Connecting Communication

The best, and often most amusing, benefit of connecting information, is when it applies to how people communicate; how they interpret the spoken word vs the written word; how people respond to non-verbal cues; how people feel safer being anonymous, for better or worse.

Spoken Word vs Written Word

People are prone to respond based on the emotion they feel. When spoken, it’s a transaction between the emotions of the speaker and the listener. When written, it’s mostly a reaction to the reader’s emotions.

Consider the phrase, “No way.” Spoken in an even tone, it conveys the message that the person is either saying, “no, I don’t want that,” politely, or “I need more evidence to believe you.” However, when the emphasis is put on either word, the meaning of the message changes.

“No WAY,” where the speaker puts more emphasis on “WAY”, it is interpreted as, “I’m amazed that just happened because I can hardly believe it was real.” (Watch Bill and Ted, you’ll understand.)

However, if the emphasis is put on the word “NO”, as in “NO way,” it means, “That is absolutely not going to happen, no matter what you do.” Rejection 101.

Three different emotions are conveyed. The first, “No way,” is one of a polite exchange in reasonable understanding. The second, “No WAY,” is how a child would react at something new they’ve never seen before, and is thus amazed. The third, “NO way,” is how a parent or child might react, in a means to protect themselves from a supposed threat.

Using this same phrase in the written word, we find that, either way it is written, it is difficult to interpret the emotion the writer wanted to convey.

The emotion from reading is often a reflection of the reader, not the writer. A crafty writer worth the ink in his pen will know how to control a reader’s emotion, often by tapping in to relative experience.

Thus, understanding this connection of how information is perceived, I know for certainty that developing relationships using the spoken word is vastly more effective than the written word. Could be why online dating is filled with guys who don’t know how to write but send endless messages anyway, and women have difficulty finding the “good ones” amongst the flood of terrible ones.

Supporting Others and Myself

A supportive view is what we need when we feel stuck on something. When I design software, and I’m sure it will work, and then it doesn’t, I can get a bit annoyed when I struggle for the answer. As an engineer I can’t run off expecting others to solve the problem for me; my skills would not be what they are if I did.

This insight has allowed me to discover what makes a relationship work: be supportive to help others grow, but never take the reigns from them. In the spirit of the coming holiday season, “Everyone wants to drive Santa’s sleigh.”

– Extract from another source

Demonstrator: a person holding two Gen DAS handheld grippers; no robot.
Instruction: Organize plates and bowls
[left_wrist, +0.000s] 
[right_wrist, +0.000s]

I’ve learned to ask questions that reveal connections of information, and when that happens, the solution arrives. The same can be said when supporting your friends, family, or lover. Don’t tell them what to do, help them find the answer themselves. When we arrive at an answer ourselves, we’re more likely to believe it and use it to motivate ourselves to action. It’s ours. We own it. And, those you support, will remember that you were there for them.

The key to any fulfilling relationship is to grow each other through support and sharing in knowledge and experience. So many of us do this in our professional lives, but don’t apply it in our personal lives. Father coming home after work and saying he’s tired, wants a beer, and doesn’t want to talk to anyone, certainly isn’t making many friends out of his family.

The skills I’ve learned as an engineer may seem like they don’t belong in love and relationships, but honestly, they are the best skills you can apply. The ability to connect information, such as one’s emotions with behavior and thoughts, far outweighs any blind trust and hope that “love conquers all.”

I listen openly to others, and I help them connect the dots. This is support at it’s best. It’s giving someone the opportunity to grow, become stronger, and tackle the problem head on without worry, if it comes around again. It gives them the strength that the problem won’t even be a problem.


Embrace connecting information. I do it every day, and it gives me satisfaction knowing I help solve real world problems, by giving the tools and understanding of information that would otherwise be choas.